In un report del maggio 2023 il paese aveva ricevuto una valutazione preliminare che annunciava il provvedimento, quindi gli era stato concesso un anno per colmare le lacune in alcuni settori come le misure antiriciclaggio, la trasparenza sulla titolarità effettiva delle imprese e l’assistenza legale nel congelamento e nella confisca dei beni. Il Libano non sembra aver fatto quanto richiesto e l’inserimento nella lista grigia rischierebbe di danneggiare la reputazione, modificare il rating, creare difficoltà a ottenere finanziamenti e aumentare i costi di transazione in un paese fiaccato, oltre che dalla crisi, anche da 10 mesi di guerra. L’obiettivo di alcuni Stati membri, invece, è indurre Beirut a intervenire proprio su Al-Qadr al-Hassan, sotto sanzioni Usa fin dal 2007, per interrompere i flussi di denaro dall’Iran verso Hezbollah.

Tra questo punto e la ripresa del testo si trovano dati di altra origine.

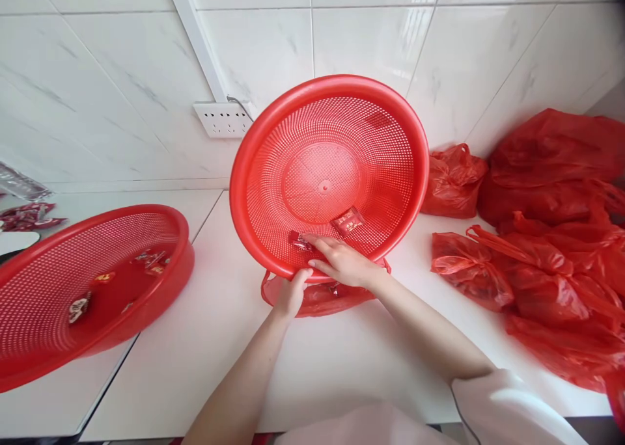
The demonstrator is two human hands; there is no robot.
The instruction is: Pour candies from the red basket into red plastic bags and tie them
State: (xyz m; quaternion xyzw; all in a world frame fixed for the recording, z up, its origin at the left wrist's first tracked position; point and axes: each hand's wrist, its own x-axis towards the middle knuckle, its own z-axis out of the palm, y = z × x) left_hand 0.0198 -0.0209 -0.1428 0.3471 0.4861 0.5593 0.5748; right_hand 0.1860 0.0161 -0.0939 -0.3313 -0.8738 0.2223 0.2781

La Financial Action Task Force è divisa: la decisione sarebbe dovuta arrivare già nel 2023, ma poi si è optato per il rinvio. Ora l’unica possibilità per Beirut di evitare la lista grigia è che a Parigi venga presa in considerazione la situazione della sicurezza: la plenaria potrebbe decidere per una sospensione a causa della guerra. “Ma il paese è già virtualmente nella lista grigia, che il FATF lo formalizzi ora o a febbraio”, ha spiegato al quotidiano L’Orient-Le Jour Walid Kadri, membro del consiglio della Lebanese Capital Markets Authority.